**ACTIVITY**
In the material below, find the line with "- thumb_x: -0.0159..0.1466" and the line with "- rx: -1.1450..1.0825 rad", then output those two lines and every line between them, exactly.

**INPUT DATA**
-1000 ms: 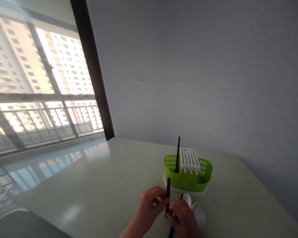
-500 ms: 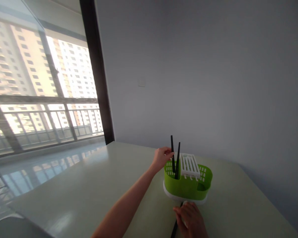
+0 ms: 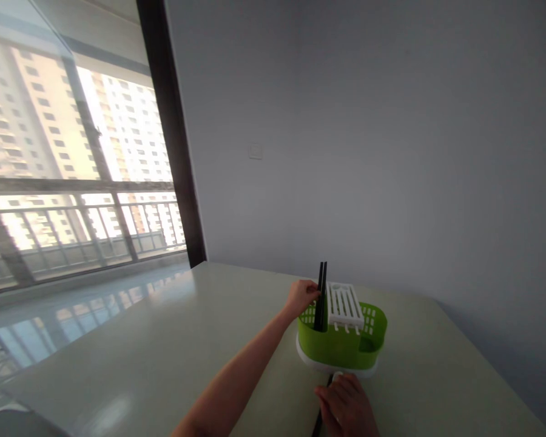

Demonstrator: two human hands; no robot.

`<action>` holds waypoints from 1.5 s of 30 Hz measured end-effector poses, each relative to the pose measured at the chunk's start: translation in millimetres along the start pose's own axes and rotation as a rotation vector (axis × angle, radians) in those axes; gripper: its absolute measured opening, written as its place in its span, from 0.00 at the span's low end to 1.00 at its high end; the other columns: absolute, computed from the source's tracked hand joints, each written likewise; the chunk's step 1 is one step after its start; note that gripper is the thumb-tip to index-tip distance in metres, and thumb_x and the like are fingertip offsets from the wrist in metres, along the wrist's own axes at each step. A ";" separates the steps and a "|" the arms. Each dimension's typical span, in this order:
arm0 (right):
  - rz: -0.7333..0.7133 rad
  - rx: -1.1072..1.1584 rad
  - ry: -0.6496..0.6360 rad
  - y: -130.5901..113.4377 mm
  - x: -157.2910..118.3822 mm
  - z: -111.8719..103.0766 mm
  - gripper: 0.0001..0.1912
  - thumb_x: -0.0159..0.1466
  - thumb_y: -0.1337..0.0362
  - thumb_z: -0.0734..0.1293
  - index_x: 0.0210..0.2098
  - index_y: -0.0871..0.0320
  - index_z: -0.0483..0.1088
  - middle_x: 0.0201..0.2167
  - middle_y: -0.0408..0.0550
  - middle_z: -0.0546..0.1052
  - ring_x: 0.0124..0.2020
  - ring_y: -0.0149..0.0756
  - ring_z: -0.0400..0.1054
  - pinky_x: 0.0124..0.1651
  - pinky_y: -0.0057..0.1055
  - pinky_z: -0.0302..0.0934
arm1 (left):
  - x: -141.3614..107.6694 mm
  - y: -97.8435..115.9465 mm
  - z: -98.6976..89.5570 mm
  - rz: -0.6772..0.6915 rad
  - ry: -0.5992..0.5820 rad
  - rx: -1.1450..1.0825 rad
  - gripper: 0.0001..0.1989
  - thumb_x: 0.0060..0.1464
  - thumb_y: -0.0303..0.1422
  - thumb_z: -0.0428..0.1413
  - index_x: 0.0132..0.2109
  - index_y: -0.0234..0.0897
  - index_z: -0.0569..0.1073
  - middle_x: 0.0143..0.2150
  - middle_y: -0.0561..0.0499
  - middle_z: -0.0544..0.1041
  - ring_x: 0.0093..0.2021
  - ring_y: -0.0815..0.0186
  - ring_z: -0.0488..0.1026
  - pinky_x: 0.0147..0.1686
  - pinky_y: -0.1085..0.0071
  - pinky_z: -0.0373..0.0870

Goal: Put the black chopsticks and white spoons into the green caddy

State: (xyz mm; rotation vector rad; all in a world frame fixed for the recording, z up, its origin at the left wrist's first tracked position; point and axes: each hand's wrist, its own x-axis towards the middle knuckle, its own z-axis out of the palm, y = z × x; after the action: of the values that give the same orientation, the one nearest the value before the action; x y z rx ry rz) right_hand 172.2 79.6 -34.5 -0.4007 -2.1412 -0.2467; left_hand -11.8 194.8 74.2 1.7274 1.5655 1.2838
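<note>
A green utensil caddy [image 3: 337, 349] with slotted ends and a white base stands on the table. Two black chopsticks [image 3: 321, 297] stand almost side by side in its left compartment. My left hand [image 3: 304, 295] pinches at least one of them above the caddy's left rim. In front of the caddy, my right hand [image 3: 346, 403] is low over the table with curled fingers. A black stick [image 3: 317, 423] lies beside and partly under it. A small white thing [image 3: 338, 376] shows at its fingertips; what that hand grips is hidden.
A white slotted rack [image 3: 344, 303] with small hooks sits across the caddy's middle. The pale table [image 3: 164, 346] reaches to the grey wall [image 3: 368, 152]. At the left is a large window [image 3: 82, 182] with a dark frame.
My left hand has lowered its chopstick further into the caddy. The two chopsticks, apart before, now stand close together. My right hand has hardly moved.
</note>
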 end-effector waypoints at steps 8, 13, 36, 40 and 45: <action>0.059 0.048 -0.006 -0.6 2.0 -9.1 0.09 0.62 0.73 0.59 0.38 0.57 0.67 0.23 0.43 0.71 0.27 0.35 0.65 0.36 0.34 0.57 | -36.8 18.3 -20.3 0.088 0.188 0.129 0.09 0.49 0.34 0.54 0.38 0.38 0.73 0.39 0.52 0.76 0.35 0.70 0.72 0.34 0.75 0.68; 0.098 0.068 -0.039 -6.1 4.8 -17.8 0.09 0.62 0.72 0.59 0.40 0.57 0.68 0.24 0.44 0.72 0.28 0.36 0.66 0.35 0.34 0.59 | -127.8 5.8 -17.2 0.001 0.250 0.246 0.10 0.55 0.37 0.48 0.31 0.38 0.68 0.30 0.54 0.72 0.29 0.72 0.68 0.29 0.77 0.63; 0.246 0.114 -0.086 -4.6 1.9 -29.9 0.07 0.62 0.69 0.60 0.38 0.54 0.69 0.26 0.42 0.73 0.29 0.34 0.67 0.39 0.34 0.61 | -231.8 -0.4 -13.1 -0.388 -0.148 0.649 0.10 0.50 0.28 0.47 0.36 0.39 0.71 0.31 0.51 0.76 0.32 0.66 0.74 0.31 0.75 0.63; 0.182 0.196 -0.156 -17.0 2.7 -22.6 0.03 0.61 0.65 0.63 0.34 0.53 0.68 0.21 0.40 0.70 0.27 0.33 0.66 0.40 0.34 0.60 | -228.4 9.3 -9.6 -0.217 -0.039 0.375 0.12 0.48 0.26 0.48 0.38 0.40 0.73 0.29 0.54 0.75 0.27 0.71 0.70 0.28 0.79 0.61; 0.148 0.283 -0.166 -29.1 -0.8 -9.9 0.12 0.61 0.52 0.62 0.29 0.54 0.66 0.20 0.39 0.70 0.23 0.31 0.64 0.27 0.28 0.55 | -213.5 25.5 3.2 -0.141 0.081 0.173 0.08 0.48 0.27 0.50 0.33 0.37 0.74 0.26 0.54 0.71 0.23 0.74 0.66 0.24 0.81 0.61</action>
State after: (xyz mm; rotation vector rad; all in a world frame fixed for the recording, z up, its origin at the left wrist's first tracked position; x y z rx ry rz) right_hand 169.3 49.3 -30.3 -0.4231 -2.2540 0.1787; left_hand 23.3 -11.8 26.0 1.6495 1.8577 1.1927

**ANSWER SPACE**
  - thumb_x: -0.0159..0.1466
  - thumb_y: -0.1337..0.0362
  - thumb_z: -0.0734..0.1293
  - index_x: 0.0210..0.2098
  - index_y: -0.0871..0.0320
  - index_z: -0.0483..0.1088
  - middle_x: 0.0201..0.2167
  - middle_y: -0.0408..0.0550
  - middle_z: -0.0546..0.1052
  - ring_x: 0.0124..0.2020
  - ring_y: -0.0149..0.0756
  - ring_z: -0.0400..0.1054
  - pinky_x: 0.0124..0.1651
  - pinky_y: -0.0057..0.1055
  - pinky_z: -0.0302..0.0934
arm1 (left):
  - x: -141.3614..107.6694 mm
  - y: -97.8435..115.9465 mm
  - z: -98.6976..89.5570 mm
  - rz: -0.6772..0.6915 rad
  - ry: -0.5992..0.5820 rad
  - rx: -1.1450..1.0825 rad

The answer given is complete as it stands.